• _WORK REQUIRED_
An exact copy of all the data below is needed, without its pictures.

• _RAW DATA_

○ ○ ○ ○

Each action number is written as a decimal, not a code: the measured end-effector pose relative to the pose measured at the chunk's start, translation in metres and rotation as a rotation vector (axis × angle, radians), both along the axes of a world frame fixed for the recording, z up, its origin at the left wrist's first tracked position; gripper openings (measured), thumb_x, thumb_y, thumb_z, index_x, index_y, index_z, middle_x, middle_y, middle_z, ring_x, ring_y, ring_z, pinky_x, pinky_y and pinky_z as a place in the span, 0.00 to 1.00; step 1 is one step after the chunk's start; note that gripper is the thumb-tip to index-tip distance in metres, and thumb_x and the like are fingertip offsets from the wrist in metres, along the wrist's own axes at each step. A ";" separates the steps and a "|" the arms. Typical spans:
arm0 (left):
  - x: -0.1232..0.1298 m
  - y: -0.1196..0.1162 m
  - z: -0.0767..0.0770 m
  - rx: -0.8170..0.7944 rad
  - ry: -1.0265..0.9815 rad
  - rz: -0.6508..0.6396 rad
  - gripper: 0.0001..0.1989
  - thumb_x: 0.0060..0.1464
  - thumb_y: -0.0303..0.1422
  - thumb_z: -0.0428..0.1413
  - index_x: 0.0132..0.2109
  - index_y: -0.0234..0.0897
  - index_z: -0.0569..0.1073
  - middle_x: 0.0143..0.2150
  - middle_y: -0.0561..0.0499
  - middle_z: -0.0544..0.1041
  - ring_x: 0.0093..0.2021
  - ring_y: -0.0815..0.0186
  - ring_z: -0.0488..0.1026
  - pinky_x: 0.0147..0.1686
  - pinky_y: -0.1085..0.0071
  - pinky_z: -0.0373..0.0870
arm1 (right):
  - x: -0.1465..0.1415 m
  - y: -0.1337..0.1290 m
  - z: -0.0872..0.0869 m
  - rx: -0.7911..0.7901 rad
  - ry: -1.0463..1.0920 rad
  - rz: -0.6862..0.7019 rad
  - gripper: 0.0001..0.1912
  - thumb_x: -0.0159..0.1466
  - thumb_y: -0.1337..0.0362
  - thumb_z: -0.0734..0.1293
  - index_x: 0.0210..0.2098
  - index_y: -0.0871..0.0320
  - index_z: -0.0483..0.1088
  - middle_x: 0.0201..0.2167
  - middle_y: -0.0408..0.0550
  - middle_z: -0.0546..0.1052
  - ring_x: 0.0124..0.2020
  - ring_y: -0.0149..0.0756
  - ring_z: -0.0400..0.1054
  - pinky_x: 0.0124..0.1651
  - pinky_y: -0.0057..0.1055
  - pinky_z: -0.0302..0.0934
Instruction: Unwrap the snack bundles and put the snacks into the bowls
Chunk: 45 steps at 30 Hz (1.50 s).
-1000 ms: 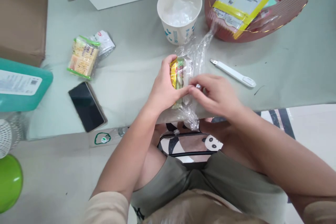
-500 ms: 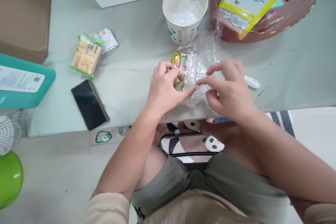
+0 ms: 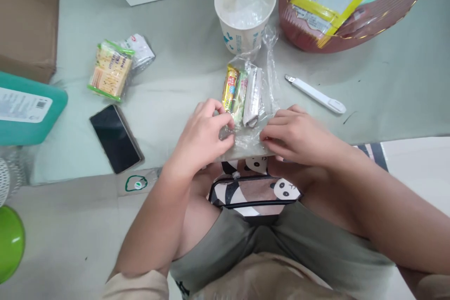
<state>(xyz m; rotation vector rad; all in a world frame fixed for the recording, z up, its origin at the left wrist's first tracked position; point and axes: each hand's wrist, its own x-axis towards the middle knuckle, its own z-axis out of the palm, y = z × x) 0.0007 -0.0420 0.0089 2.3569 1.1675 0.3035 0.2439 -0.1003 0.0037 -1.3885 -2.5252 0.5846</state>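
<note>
A clear plastic bag lies on the table in front of me, with several slim wrapped snack bars in or on it: a yellow one, a green one and a silvery-white one. My left hand has its fingers curled at the bag's lower left, beside the yellow bar, thumb a little apart from the index finger. At the lower right, the fingers of my right hand are bunched on the plastic; the fingertips are partly hidden.
Behind the bag stand a paper cup with crumpled plastic inside and a pink bowl of packets. A white utility knife lies right. Leftward are a biscuit pack, a phone and a teal container.
Both hands have moved toward me and spread apart, uncovering the bars and the knife. My right hand's fingers have gone from spread to bunched on the plastic.
</note>
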 end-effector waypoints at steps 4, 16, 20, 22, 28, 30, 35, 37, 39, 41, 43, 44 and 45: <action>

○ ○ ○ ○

• _WRITTEN ANSWER_
Each action number is written as a decimal, not a code: the measured end-effector pose relative to the pose measured at the chunk's start, translation in metres and rotation as a rotation vector (axis × angle, radians), both along the axes of a world frame fixed for the recording, z up, its origin at the left wrist's first tracked position; gripper openings (measured), thumb_x, thumb_y, thumb_z, index_x, index_y, index_z, middle_x, middle_y, middle_z, ring_x, ring_y, ring_z, pinky_x, pinky_y and pinky_z as a place in the span, 0.00 to 1.00; step 1 is one step after the chunk's start; note that gripper is the thumb-tip to index-tip distance in metres, and thumb_x and the like are fingertip offsets from the wrist in metres, along the wrist's own axes at each step. A ";" separates the steps and a "|" the arms. Typical spans:
arm0 (left):
  - x: -0.1232..0.1298 m
  - y: -0.1196..0.1162 m
  - z: -0.0767..0.0770 m
  - rx: -0.8170..0.7944 rad
  - ry: -1.0265..0.9815 rad
  - rz: -0.6508..0.6396 rad
  - gripper: 0.0001..0.1989
  - thumb_x: 0.0060..0.1464
  - thumb_y: -0.0303..0.1422
  - thumb_z: -0.0428..0.1413
  - index_x: 0.0132..0.2109
  - index_y: -0.0234..0.0897
  - index_z: -0.0569..0.1073
  - middle_x: 0.0143..0.2150
  - middle_y: -0.0561..0.0499
  - middle_z: -0.0544..0.1041
  - ring_x: 0.0093..0.2021
  - ring_y: -0.0815..0.0186
  - ring_z: -0.0488..0.1026
  - pinky_x: 0.0147..0.1686
  - pinky_y: -0.1085..0.0071
  - pinky_z: -0.0373..0.0870
arm1 (right):
  - x: -0.1465..0.1415 m
  - y: -0.1337..0.1290 m
  - z: -0.0872..0.0869 m
  - rx: -0.7911..0.7901 rad
  - ry: -1.0463..1.0920 rad
  - rz: -0.6862..0.7019 rad
  - gripper: 0.0001..0.1912
  - thumb_x: -0.0159..0.1466
  - thumb_y: -0.1337..0.0362
  - thumb_z: -0.0734..0.1293
  - index_x: 0.0210..0.2098
  - index_y: -0.0871..0.0320
  - index_z: -0.0483..0.1088
  - middle_x: 0.0201..0.2167
  - middle_y: -0.0408..0.0550
  - middle_z: -0.0546..0.1052
  - ring_x: 0.0124..0.2020
  - ring_y: -0.0149..0.0756
  - ring_z: -0.0400..0.1054
  - pinky_x: 0.0124..0.1651
  - pinky_y: -0.0057..0.1055
  - pinky_z: -0.0302..0.0934
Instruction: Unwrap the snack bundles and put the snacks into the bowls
Chunk: 45 steps at 30 Hz (1.50 s).
-1000 ms: 
-500 ms: 
+0 ms: 
<state>(xyz m; rotation vector rad; all in a world frame fixed for the recording, z up, its origin at the left wrist's first tracked position; point and axes: each hand's wrist, its own x-axis towards the middle knuckle, its own z-axis out of the palm, y = z × x) 0.0007 -0.0420 0.0089 2.3569 1.1675 0.3035 0.2439 -0.1003 0.0037 -1.3885 -2.5252 0.5846</state>
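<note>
A clear plastic bag lies on the table in front of me, with several slim wrapped snack bars in or on it: a yellow one, a green one and a silvery-white one. My left hand has its fingers curled at the bag's lower left, beside the yellow bar, thumb a little apart from the index finger. At the lower right, the fingers of my right hand are bunched on the plastic; the fingertips are partly hidden.
Behind the bag stand a paper cup with crumpled plastic inside and a pink bowl of packets. A white utility knife lies right. Leftward are a biscuit pack, a phone and a teal container.
Both hands have moved toward me and spread apart, uncovering the bars and the knife. My right hand's fingers have gone from spread to bunched on the plastic.
</note>
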 end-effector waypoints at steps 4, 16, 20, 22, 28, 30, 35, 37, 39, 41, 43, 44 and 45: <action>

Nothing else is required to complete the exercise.